Para Keynes, a Grande Depressão foi provocada por poupança demais e
investimento de menos; para nós, austríacos, é exatamente o oposto: poupança de
menos e investimento demais, ou seja, não lastreado em poupança genuína, mas na
emissão de papéis com o rosto de George Washington ou de qualquer outro herói
nacional (no Brasil, de tanto o governo emitir e trocar de moeda, nossos heróis se
extinguiram e hoje vemos onças, macacos e outros bichos). Qualquer dia desses, nosso
Bacen imprimirá cédulas com estampas de pulgas, baratas, mosquitos e aranhas...
Investimentos não lastreados em poupança não têm sustentação. Imagine que
Robinson Crusoé pesque três peixes diariamente, mergulhando e pegando-os com as
mãos e que, no final da tarde, os asse e coma. Imagine agora que, pensando em
aumentar a sua produtividade, ele passe três dias seguidos comendo dois (ao invés de
três) peixes. Com isso, no quarto dia ele já acordará com três peixes e terá, portanto, o
dia inteiro para construir uma rede de pesca, que lhe permitirá pegar muito mais peixes
por dia, trabalhando menos tempo. Em suma, ao renunciar a um peixe por dia, ele
poupou, o que lhe permitiu investir e, assim, melhorar o seu padrão de vida.

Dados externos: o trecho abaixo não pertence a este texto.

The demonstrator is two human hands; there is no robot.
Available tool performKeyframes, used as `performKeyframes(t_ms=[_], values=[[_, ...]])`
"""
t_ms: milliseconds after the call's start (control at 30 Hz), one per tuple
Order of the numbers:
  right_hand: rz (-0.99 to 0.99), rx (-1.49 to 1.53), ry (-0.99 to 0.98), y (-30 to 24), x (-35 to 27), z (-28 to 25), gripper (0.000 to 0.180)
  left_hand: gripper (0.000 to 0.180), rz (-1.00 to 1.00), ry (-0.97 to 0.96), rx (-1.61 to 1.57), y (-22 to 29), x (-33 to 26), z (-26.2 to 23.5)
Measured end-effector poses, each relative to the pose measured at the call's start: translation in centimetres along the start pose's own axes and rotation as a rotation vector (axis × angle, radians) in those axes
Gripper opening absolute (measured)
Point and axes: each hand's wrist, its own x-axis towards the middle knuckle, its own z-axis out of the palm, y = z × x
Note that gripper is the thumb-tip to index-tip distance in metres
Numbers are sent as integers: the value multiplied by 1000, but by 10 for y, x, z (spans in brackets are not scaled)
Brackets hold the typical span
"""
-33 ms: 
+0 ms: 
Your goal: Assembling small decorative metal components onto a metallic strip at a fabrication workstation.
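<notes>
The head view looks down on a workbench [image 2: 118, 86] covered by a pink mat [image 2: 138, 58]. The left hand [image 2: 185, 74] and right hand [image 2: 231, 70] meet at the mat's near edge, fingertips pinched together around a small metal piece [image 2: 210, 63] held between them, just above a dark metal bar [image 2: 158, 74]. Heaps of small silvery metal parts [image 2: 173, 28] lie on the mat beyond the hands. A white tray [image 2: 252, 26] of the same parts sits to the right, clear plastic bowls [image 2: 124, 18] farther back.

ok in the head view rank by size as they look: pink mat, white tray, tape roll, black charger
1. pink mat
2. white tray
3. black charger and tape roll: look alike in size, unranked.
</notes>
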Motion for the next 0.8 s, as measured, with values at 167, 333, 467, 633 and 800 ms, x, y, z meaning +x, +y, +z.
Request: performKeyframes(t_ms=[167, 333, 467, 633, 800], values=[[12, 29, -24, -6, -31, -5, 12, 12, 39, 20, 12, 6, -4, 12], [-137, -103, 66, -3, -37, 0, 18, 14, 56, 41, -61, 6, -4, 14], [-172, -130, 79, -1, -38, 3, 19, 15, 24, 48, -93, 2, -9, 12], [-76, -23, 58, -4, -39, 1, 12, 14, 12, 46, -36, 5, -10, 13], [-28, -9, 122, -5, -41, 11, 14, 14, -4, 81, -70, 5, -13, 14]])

Essa é a essência da poupança: para ter mais peixes no futuro, você
necessariamente tem que renunciar a comer peixes no presente. Aliás, essa é a essência
da própria teoria do capital e do próprio crescimento econômico, que Keynes subverteu,
com seu tão famoso quanto falacioso conceito de “paradoxo da poupança”. Não existe
paradoxo algum, o que há são governos que gastam demais e emitem moeda de maneira
irresponsável.
A Escola Austríaca é a mais antiga na história do pensamento econômico, pois
remonta a São Tomás de Aquino e aos escolásticos tardios; é a menor, porque o
ambiente intervencionista sempre a tratou como se fosse apenas uma “coisa do
passado”, sem aplicação ao mundo real; mas é, seguramente, a que mais vem crescendo
nesses tempos de crise mundial, porque é a única que conseguiu prever corretamente a
crise (embora a fama tenha ficado para o economista Nouriel Roubini, que
simplesmente, a advinhou e que atualmente está tão perdido quanto seus colegas de
establishment), a única que afirmou que as medidas adotadas pelos governos nos
Estados Unidos, na Europa e no Japão a partir de setembro de 2008 apenas agravariam a
crise e, por fim, a única que tem a solução para o problema: a economia de livremercado, baseada na propriedade privada e na liberdade individual e de trocas, a
extinção dos bancos centrais e sua substituição por um sistema de moedas competitivas
(free banking), com lastro em ouro.
No novo paradigma, expressões como “política fiscal”, “política monetária”,
“política cambial”, “política tributária”, “políticas de rendas”, “políticas de preços” e
outras semelhantes desaparecerão completamente. Os indivíduos – e não os governos –
é que comandarão suas próprias vidas.
A social-democracia está falida! E enquanto não entenderem isto e insistirem
nelas, com pajelanças fiscais e monetárias, seu passivo só irá aumentar.
Nós, os austríacos, chegamos para ficar!